▶ WHAT THIS TASK INVOLVES
Your task is to copy the lines of the data below from the line holding "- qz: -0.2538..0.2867" through the line holding "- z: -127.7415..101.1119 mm", inclusive, exactly and with nothing added.

▶ INFORMATION PROVIDED
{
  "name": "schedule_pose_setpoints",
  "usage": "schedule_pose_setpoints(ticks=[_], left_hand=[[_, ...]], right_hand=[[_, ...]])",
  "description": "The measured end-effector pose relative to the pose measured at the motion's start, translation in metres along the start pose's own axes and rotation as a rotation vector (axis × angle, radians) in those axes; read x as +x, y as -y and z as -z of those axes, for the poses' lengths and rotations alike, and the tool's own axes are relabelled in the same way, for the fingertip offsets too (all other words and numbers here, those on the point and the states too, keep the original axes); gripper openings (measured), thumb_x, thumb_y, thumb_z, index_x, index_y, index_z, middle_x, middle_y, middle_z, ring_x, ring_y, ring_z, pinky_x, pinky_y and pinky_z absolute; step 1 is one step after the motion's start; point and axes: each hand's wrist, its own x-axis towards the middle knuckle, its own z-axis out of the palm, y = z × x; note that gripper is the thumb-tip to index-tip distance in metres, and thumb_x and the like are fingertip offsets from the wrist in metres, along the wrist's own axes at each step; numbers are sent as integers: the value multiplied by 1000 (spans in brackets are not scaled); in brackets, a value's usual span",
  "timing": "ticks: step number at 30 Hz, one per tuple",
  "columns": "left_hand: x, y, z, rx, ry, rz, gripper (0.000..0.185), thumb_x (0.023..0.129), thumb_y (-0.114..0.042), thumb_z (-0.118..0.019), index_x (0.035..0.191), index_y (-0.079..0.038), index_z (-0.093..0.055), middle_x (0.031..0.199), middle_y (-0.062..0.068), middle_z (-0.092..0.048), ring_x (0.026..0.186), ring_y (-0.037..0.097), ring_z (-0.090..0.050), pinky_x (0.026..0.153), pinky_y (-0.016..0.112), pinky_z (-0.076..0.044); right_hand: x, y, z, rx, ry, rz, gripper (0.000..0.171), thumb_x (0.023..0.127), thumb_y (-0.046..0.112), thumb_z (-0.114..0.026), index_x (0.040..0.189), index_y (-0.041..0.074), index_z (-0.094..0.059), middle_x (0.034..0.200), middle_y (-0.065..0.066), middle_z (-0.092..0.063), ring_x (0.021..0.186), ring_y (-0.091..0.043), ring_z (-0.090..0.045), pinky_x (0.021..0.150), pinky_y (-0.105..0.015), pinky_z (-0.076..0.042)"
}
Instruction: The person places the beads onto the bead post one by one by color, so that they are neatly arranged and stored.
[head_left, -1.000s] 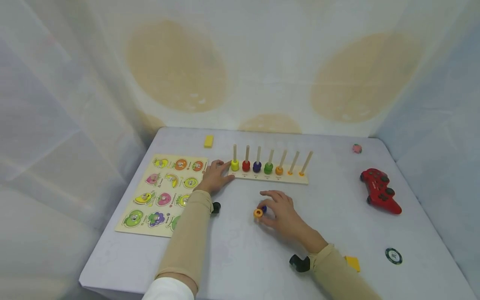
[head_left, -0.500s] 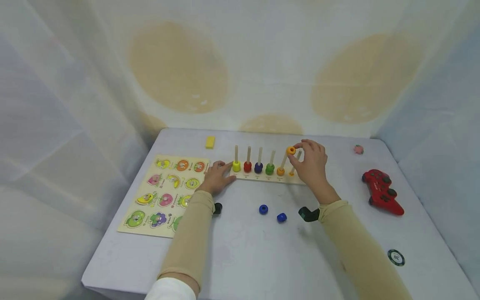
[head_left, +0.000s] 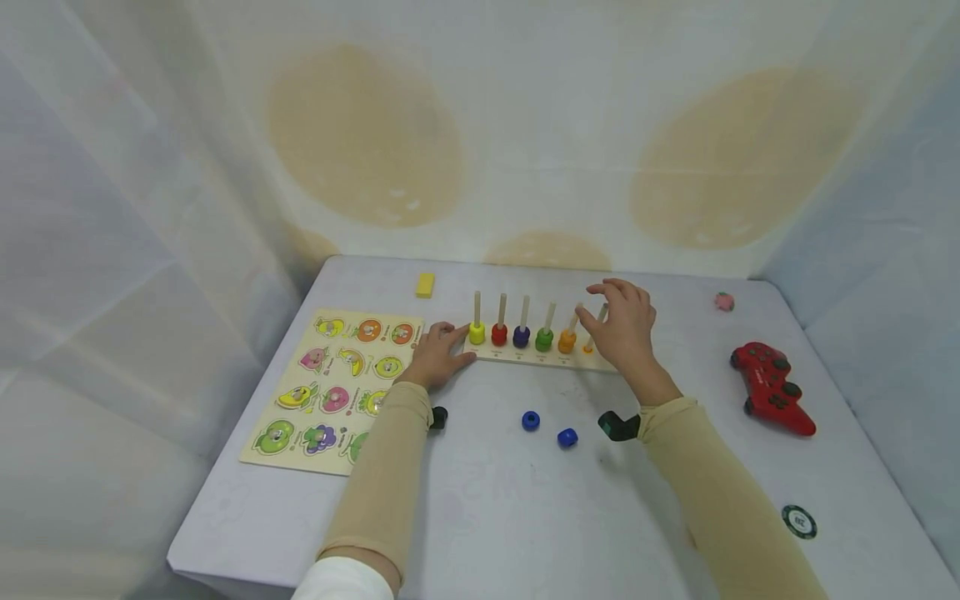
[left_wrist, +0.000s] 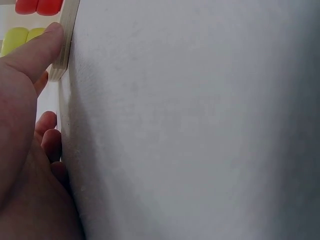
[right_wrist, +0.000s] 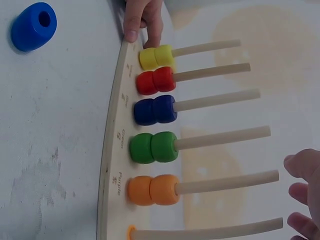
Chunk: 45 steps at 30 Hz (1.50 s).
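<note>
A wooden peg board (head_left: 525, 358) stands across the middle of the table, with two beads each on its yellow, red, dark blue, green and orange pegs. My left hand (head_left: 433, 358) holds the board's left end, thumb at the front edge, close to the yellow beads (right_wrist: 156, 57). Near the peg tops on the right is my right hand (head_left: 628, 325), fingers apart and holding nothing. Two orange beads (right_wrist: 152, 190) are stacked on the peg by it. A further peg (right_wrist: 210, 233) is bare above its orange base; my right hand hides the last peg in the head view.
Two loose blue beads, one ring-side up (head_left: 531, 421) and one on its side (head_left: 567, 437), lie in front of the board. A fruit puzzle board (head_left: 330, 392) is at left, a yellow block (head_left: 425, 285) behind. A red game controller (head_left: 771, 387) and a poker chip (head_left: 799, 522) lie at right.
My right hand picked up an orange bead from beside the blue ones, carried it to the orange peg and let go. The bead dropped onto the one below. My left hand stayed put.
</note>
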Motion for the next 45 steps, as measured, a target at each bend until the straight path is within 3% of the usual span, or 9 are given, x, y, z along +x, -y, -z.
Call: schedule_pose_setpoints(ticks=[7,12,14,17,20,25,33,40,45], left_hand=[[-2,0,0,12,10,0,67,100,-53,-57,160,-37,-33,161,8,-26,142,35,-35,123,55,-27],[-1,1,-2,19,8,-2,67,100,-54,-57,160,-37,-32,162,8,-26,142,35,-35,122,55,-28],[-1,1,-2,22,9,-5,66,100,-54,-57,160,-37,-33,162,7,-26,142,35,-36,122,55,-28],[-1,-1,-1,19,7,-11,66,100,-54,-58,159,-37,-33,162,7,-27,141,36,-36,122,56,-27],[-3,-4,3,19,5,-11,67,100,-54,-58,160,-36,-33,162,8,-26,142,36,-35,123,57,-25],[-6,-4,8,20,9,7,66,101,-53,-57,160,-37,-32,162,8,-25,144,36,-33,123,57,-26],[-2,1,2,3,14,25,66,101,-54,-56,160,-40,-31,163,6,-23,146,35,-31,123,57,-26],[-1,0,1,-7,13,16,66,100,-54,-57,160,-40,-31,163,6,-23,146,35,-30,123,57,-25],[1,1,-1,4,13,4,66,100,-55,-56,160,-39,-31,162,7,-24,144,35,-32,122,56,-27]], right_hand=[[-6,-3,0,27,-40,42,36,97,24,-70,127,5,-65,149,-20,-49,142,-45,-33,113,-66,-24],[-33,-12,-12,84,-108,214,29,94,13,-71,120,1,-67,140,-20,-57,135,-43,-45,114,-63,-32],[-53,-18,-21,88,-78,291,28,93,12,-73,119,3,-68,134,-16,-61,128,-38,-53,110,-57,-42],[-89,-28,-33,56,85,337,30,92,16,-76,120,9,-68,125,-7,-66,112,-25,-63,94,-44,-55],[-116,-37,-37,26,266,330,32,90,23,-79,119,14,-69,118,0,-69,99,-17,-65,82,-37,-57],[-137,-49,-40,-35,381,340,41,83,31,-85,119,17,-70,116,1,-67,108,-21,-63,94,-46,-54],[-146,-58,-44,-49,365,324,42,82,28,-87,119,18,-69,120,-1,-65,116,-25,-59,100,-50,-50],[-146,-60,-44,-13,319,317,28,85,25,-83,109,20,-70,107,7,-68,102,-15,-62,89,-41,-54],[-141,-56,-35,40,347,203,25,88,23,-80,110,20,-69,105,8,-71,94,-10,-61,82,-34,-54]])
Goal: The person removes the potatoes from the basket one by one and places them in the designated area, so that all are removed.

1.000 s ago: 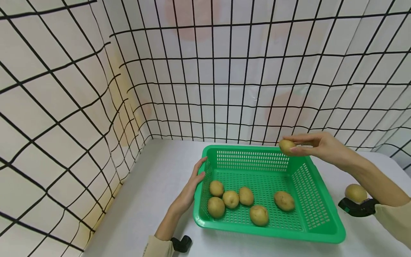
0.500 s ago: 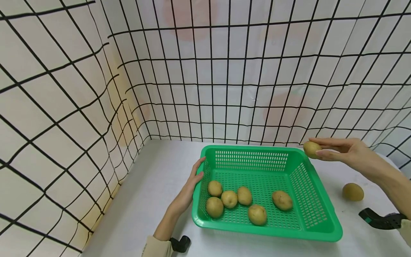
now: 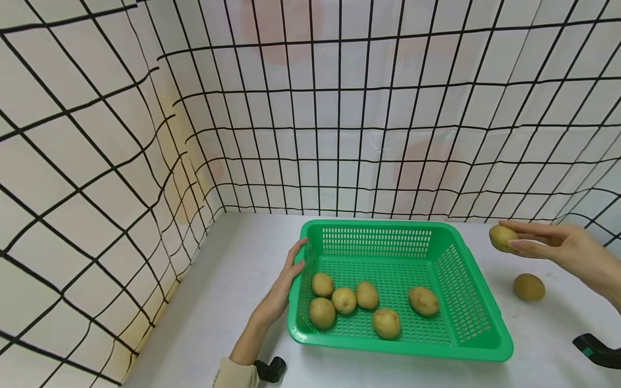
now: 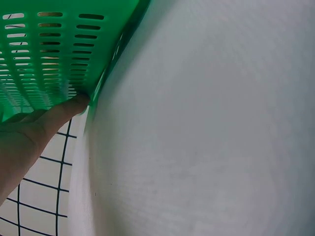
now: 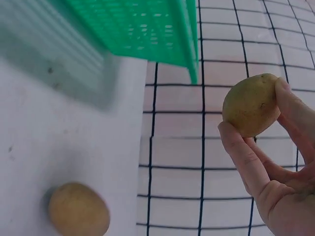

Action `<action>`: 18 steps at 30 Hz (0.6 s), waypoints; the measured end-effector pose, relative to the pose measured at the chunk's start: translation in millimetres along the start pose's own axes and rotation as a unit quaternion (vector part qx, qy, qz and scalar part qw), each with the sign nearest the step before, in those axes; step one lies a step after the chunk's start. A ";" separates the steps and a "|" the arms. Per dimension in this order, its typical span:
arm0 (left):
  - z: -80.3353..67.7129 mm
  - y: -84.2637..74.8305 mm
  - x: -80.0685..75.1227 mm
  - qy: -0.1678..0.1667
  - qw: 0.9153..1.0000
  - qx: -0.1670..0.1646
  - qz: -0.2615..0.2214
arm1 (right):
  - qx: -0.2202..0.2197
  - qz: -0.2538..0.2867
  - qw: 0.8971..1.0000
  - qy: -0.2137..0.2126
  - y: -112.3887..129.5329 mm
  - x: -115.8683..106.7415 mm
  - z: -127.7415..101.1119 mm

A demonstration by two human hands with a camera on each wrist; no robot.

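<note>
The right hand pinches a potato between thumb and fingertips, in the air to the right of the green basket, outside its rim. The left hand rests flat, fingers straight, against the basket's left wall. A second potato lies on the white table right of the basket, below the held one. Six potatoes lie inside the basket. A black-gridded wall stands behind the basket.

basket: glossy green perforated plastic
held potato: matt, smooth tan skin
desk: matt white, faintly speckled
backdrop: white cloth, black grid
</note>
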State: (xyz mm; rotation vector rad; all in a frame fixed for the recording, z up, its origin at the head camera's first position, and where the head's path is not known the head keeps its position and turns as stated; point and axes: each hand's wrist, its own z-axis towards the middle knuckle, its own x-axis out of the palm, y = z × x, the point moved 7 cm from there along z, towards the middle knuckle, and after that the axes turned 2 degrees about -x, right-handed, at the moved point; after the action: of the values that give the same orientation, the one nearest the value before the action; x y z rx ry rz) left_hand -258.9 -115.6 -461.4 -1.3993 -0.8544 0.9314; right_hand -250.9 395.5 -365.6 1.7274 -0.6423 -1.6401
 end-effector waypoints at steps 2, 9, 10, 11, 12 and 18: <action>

▶ REPLY TO THE TASK
  - qz: -0.2538..0.2867
  - qw: 0.8971..1.0000
  - qy: -0.2137..0.2126
  - y: -112.3887..129.5329 mm
  - x: -115.8683..106.7415 mm
  - z: -127.7415..101.1119 mm

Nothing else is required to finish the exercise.